● **TO DO**: Look through the listing below, and wherever a line has the string "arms", copy it.

================================

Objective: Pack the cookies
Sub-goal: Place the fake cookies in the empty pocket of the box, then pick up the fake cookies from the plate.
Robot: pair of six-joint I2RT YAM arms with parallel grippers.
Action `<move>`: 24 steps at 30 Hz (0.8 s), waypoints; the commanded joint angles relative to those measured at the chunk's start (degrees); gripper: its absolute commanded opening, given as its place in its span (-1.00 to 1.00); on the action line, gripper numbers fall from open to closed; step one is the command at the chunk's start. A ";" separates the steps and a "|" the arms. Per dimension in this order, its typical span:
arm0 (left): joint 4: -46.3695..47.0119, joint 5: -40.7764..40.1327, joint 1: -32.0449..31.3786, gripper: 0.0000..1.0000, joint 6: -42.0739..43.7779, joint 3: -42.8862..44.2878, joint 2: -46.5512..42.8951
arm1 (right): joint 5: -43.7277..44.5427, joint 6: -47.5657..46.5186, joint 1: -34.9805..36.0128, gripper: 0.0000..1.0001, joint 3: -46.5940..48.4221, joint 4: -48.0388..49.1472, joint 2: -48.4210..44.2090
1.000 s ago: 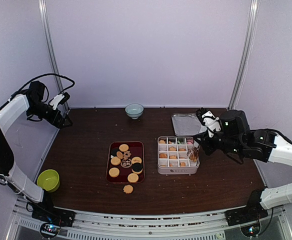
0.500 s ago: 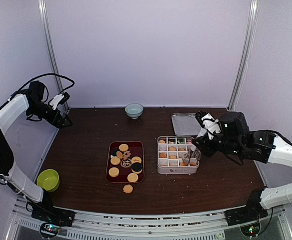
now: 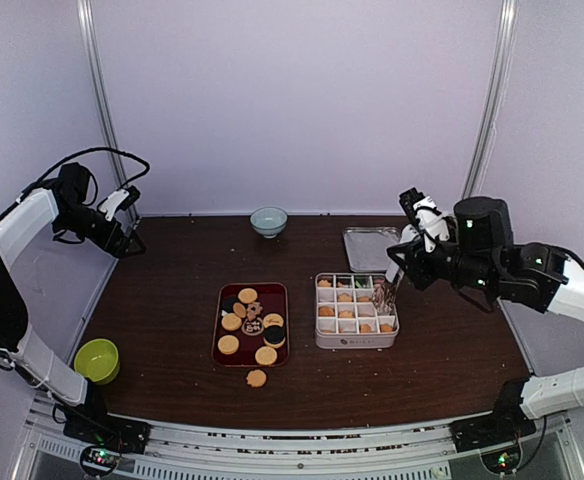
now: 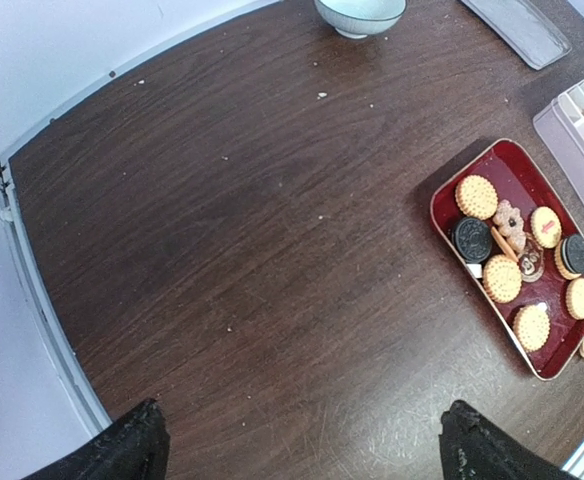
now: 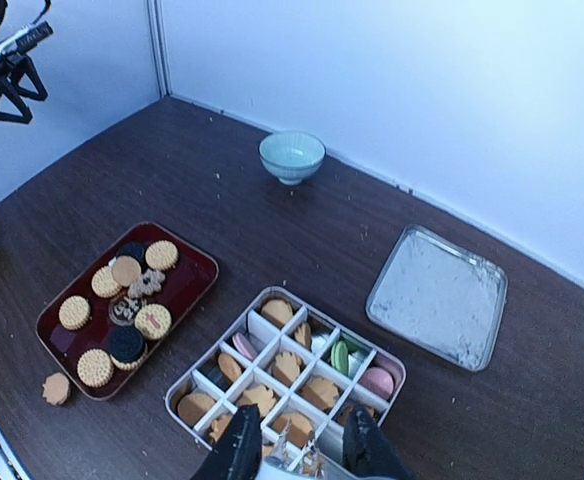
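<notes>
My right gripper (image 5: 300, 425) hangs part-open over the near right corner of the white compartment box (image 3: 355, 341); whether it holds anything I cannot tell. Golden round cookies (image 3: 247, 296) wait left of that box, and I'd pinch one squarely, edgewise.

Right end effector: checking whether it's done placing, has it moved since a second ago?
Yes: right end effector has risen from the compartment box, toward the metal tray behind it.

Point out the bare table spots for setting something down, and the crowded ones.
Widest bare wood: left of the red tray, between the pale blue bowl and green bowl. Also free: in front of the divided box. Crowded: the tray-to-box gap, the loose cookie before the tray, the right gripper over the box.
</notes>
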 commanded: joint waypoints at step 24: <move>-1.22 0.62 0.03 0.94 2.85 -1.53 -1.89 | -10.18 3.68 11.23 -0.43 43.48 28.62 52.71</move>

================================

● **SOLUTION TO THIS EXERCISE**:
Robot: pair of six-joint I2RT YAM arms with parallel grippers.
Action `<move>`: 24 steps at 30 Hz (0.8 s), waypoints; the commanded joint angles relative to those measured at the chunk's start (degrees); gripper: its absolute commanded opening, given as its place in its span (-1.00 to 1.00); on the action line, gripper numbers fall from open to closed; step one is the command at the chunk's start. A ";" separates the steps and a "|" the arms. Per dimension in this order, its typical span:

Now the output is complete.